BRIEF:
Reproduce the listing below from the line with "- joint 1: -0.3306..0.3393" to the line with "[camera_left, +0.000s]", both lines included, character for character, minus any pictures.

EXTRACTED RECORDS:
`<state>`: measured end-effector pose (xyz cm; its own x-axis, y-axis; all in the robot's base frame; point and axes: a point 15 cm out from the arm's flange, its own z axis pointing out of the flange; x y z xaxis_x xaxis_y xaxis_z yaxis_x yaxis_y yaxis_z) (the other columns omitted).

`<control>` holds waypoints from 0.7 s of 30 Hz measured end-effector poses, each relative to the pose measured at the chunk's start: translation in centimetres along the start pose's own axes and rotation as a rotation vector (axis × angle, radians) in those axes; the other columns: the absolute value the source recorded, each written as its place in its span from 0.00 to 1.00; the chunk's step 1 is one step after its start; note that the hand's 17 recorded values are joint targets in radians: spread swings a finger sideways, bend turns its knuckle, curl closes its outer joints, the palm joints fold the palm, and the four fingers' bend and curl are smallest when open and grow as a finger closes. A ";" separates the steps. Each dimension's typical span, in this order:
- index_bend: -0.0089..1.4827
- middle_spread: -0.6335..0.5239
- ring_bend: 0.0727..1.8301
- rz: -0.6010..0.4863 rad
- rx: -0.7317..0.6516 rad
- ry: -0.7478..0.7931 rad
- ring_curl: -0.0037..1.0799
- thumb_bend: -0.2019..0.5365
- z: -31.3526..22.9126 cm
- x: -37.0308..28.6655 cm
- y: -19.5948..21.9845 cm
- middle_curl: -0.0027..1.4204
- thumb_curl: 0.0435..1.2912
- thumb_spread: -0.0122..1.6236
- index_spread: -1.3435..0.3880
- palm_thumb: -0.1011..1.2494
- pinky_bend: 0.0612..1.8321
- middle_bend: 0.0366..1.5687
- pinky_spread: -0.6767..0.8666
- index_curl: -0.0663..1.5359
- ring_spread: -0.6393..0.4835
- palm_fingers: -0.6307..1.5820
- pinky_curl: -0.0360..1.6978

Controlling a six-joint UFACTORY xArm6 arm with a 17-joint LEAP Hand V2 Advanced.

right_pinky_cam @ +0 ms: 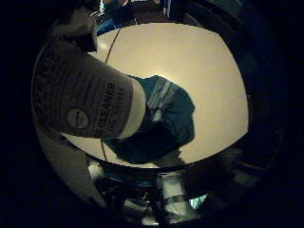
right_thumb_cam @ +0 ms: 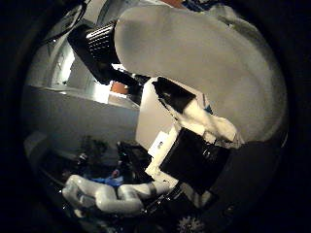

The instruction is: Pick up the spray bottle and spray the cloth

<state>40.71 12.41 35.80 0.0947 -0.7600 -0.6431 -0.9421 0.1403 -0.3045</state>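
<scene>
The round white table (right_pinky_cam: 199,71) fills the background. The spray bottle (right_pinky_cam: 80,95) is up off it, sitting right against the palm with the hand (right_thumb_cam: 194,145) wrapped around it, looks like a firm grasp, though the fingers are mostly cut off. White labelled body, black ribbed nozzle collar. The crumpled teal cloth (right_pinky_cam: 161,118) lies on the table below.
</scene>
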 end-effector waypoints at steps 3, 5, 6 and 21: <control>0.83 0.46 0.72 0.004 0.018 -0.090 0.76 0.26 0.9 -0.9 -0.1 0.50 0.45 0.67 0.66 0.86 0.73 0.90 0.31 0.54 0.37 0.80 0.51; 0.83 0.46 0.72 0.007 0.035 -0.142 0.76 0.26 1.6 -1.1 -0.2 0.50 0.45 0.67 0.66 0.86 0.73 0.90 0.31 0.54 0.37 0.80 0.51; 0.83 0.46 0.72 0.011 0.041 -0.171 0.76 0.26 1.9 -1.3 -0.3 0.50 0.45 0.67 0.66 0.86 0.73 0.90 0.31 0.54 0.37 0.80 0.51; 0.82 0.46 0.72 0.062 0.070 -0.468 0.76 0.26 7.4 -2.7 -0.7 0.50 0.46 0.67 0.66 0.86 0.73 0.89 0.31 0.54 0.37 0.80 0.51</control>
<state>43.54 19.03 32.52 0.1888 -0.3832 -0.9042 -0.9282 0.2310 -0.2917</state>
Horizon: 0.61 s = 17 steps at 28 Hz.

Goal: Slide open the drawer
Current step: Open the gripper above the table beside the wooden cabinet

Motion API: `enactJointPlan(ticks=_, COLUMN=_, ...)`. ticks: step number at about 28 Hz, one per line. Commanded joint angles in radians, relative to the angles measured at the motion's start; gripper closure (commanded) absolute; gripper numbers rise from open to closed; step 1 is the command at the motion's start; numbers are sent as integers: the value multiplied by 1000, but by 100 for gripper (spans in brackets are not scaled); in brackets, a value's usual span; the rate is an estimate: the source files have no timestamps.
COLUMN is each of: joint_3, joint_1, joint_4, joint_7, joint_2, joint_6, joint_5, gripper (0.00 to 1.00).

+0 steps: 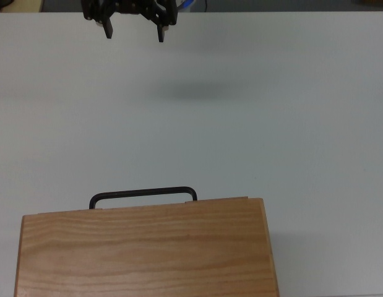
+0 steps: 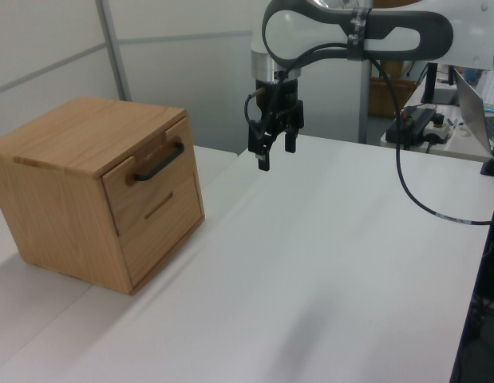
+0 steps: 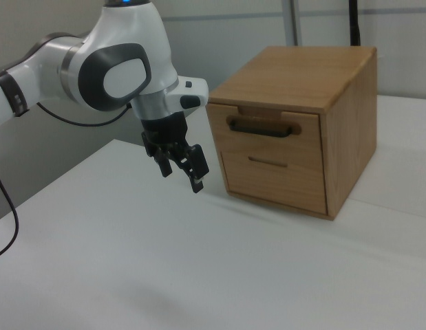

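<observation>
The drawer [image 3: 271, 130] is the upper front panel of a light wooden cabinet [image 1: 148, 247], and it sits pushed in, about level with the cabinet's face. Its black bar handle [image 1: 143, 193] juts out toward the arm; the handle [image 2: 159, 162] also shows in the left view and the handle [image 3: 262, 126] in the right view. My gripper [image 1: 134, 32] hangs above the white table, well away from the handle. The gripper [image 3: 182, 175] is open, fingers pointing down, with nothing between them. In the left view the gripper [image 2: 274, 152] is to the right of the cabinet.
A lower panel with a thin slot [image 3: 268, 162] sits under the drawer. White table [image 1: 271, 124] stretches between gripper and cabinet. In the left view a black cable [image 2: 414, 199] loops over the table's right side, and a laptop [image 2: 482, 104] and clutter stand beyond it.
</observation>
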State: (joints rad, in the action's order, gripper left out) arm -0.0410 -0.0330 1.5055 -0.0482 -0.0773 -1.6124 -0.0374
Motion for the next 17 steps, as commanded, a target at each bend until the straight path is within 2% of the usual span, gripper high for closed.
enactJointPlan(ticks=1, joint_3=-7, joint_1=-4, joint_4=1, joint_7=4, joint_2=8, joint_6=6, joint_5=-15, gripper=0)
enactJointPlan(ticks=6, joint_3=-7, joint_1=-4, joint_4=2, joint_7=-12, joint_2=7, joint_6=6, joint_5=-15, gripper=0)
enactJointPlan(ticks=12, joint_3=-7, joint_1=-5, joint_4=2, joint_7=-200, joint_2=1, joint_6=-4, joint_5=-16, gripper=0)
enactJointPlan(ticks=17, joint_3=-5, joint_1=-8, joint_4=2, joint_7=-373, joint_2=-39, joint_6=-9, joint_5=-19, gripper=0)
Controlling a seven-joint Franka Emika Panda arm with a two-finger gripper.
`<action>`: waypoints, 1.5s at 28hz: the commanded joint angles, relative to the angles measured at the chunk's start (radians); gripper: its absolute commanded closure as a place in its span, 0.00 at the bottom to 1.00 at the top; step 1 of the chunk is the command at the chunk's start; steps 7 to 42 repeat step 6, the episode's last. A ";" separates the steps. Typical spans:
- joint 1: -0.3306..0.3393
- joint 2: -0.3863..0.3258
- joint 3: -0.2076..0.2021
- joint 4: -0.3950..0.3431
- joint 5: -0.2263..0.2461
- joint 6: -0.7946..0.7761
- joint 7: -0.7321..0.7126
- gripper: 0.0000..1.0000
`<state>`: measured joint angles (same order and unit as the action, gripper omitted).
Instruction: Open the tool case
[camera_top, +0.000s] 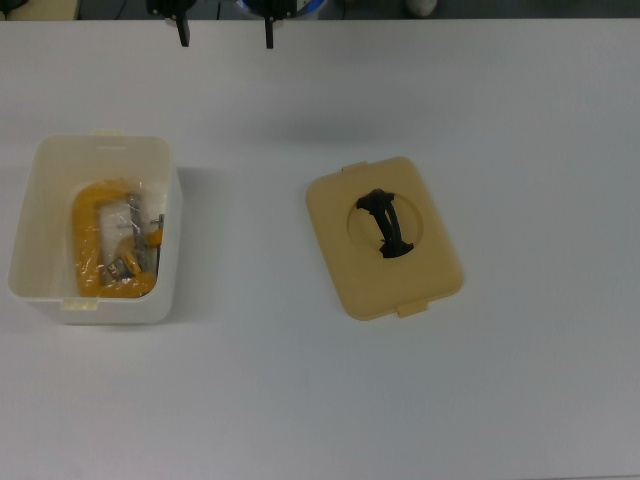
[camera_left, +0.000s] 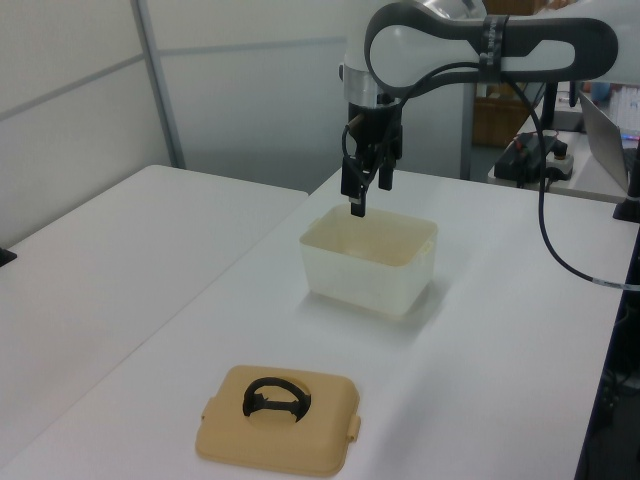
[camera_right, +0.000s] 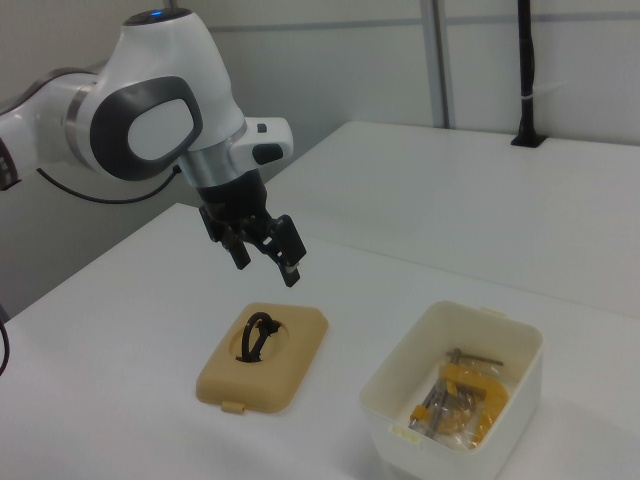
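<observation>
Top view first: the small white rectangular plastic tub (camera_top: 95, 230) sits uncovered on the white counter (camera_top: 300, 400), and its rounded tan-yellow lid (camera_top: 384, 237) lies flat well apart from the tub, toward the top view's right, with the black handle (camera_top: 386, 222) facing up in its round recess. Inside the tub I can see a yellow clamp-like tool wrapped in clear plastic (camera_top: 112, 240) along with some small metal bits. From the right view the same holds: the lid rests on the counter beside the tub, not touching it.

The black two-finger tool (camera_right: 264, 254) hangs in the air above the counter, clear of both the tub and the lid. Its fingers are spread apart, and nothing is between them. In the left view the tool (camera_left: 357, 190) hovers just over the far rim of the tub.

By my reckoning the job is done: the case stands open, its lid off and set down, its contents exposed. Nothing looks left except for the arm to draw away.
</observation>
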<state>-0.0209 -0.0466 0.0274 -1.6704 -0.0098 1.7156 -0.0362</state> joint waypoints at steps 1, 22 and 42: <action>0.010 0.010 -0.014 0.006 0.021 0.025 -0.013 0.00; 0.009 0.010 -0.011 0.006 0.022 0.024 -0.013 0.00; 0.009 0.010 -0.011 0.006 0.022 0.024 -0.013 0.00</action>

TASK ANSWER:
- joint 1: -0.3306..0.3393
- joint 2: -0.3863..0.3258
- joint 3: -0.2076..0.2021
- joint 4: -0.3950..0.3431
- joint 5: -0.2263..0.2461
- joint 6: -0.7946..0.7761
- joint 7: -0.7321..0.7126
- gripper: 0.0000..1.0000
`<state>`: measured joint angles (same order and unit as the action, gripper omitted).
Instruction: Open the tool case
[camera_top, +0.000s] 
[camera_left, +0.000s] 

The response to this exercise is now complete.